Can you show the output of the above command? I am having HP-UX and df output is varies in linux

$ ps -o 'user,args' -e | awk '/kuxagent/ {print "~"$1}' | df
/                  (/dev/md/dsk/d10   ):10087646 blocks   924064 files
/proc              (/proc             ):       0 blocks    29672 files
/etc/mnttab        (mnttab            ):       0 blocks        0 files
/dev/fd            (fd                ):       0 blocks        0 files
/var               (/dev/md/dsk/d30   ):13831854 blocks  1193823 files
/var/run           (swap              ):29657248 blocks   798312 files
/dev/vx/dmp        (dmpfs             ):29657248 blocks   798312 files
/dev/vx/rdmp       (dmpfs             ):29657248 blocks   798312 files
/tmp               (swap              ):29657248 blocks   798312 files
/home              (/dev/vx/dsk/rootdg/home):  973214 blocks   121649 files
/opt/IBM/ITM              (/dev/vx/dsk/rootdg/ITM): 2061956 blocks   257742 files
/opt/clus2/IBM/ITM       (/dev/vx/dsk/clusdg/ITM): 2063702 blocks   257960 files

...

So what I'm trying to have it display is just the filesystems that contain a running kuxagent process, if that's possible, or maybe I'm not explaining myself too well. Thanks.
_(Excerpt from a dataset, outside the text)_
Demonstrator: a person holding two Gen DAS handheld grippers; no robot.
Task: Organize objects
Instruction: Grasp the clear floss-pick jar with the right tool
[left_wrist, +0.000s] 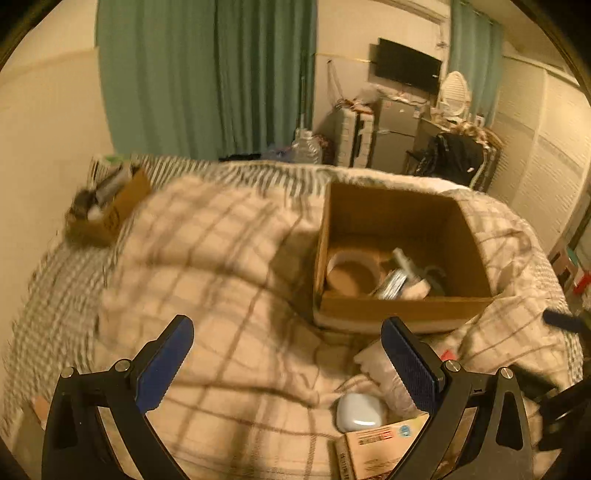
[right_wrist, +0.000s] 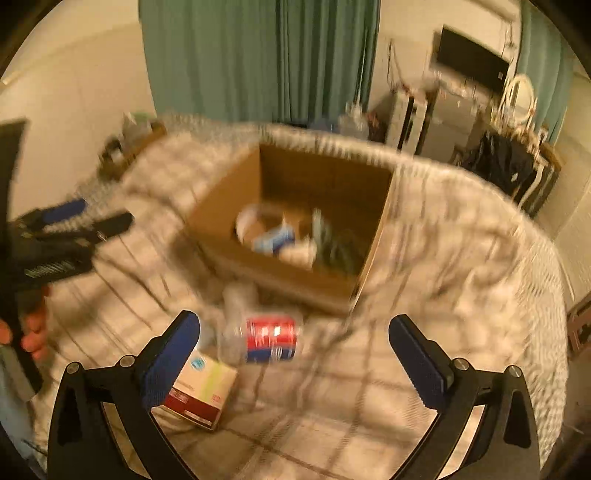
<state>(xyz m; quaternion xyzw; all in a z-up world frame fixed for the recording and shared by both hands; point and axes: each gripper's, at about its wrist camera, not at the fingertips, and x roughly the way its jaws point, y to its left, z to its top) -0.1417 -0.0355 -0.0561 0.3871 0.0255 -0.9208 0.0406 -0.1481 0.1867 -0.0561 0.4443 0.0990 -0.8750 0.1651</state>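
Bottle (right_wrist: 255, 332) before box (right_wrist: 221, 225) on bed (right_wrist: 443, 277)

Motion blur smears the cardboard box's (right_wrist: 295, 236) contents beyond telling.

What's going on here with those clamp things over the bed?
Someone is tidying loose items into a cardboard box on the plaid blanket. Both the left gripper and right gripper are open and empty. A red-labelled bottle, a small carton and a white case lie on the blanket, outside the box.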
So you want to get the first column from the above?

ps -o 'user,args' -e | awk '/kuxagent/ {print "~"$1}' | df | awk "{print $1}'

Almost. The one-liner commands needs to do this, in order.

  1. Are there any kuxagent processes running?
  2. Capture the userid that is running each kuxagent process
  3. Do a 'df ~userid' command for each userid returned. e.g. df ~itmuser df ~itmclus
  4. Which should return the results similar to below.
/opt/IBM/ITM              (/dev/vx/dsk/rootdg/ITM): 2061956 blocks   257742 files
/opt/clus2/IBM/ITM       (/dev/vx/dsk/clusdg/ITM): 2063702 blocks   257960 file
eval df $(ps -o 'user,args' -e | awk '/kuxagent/ {print "~"$1}')

Perfect! Thank you very much for your time and patience.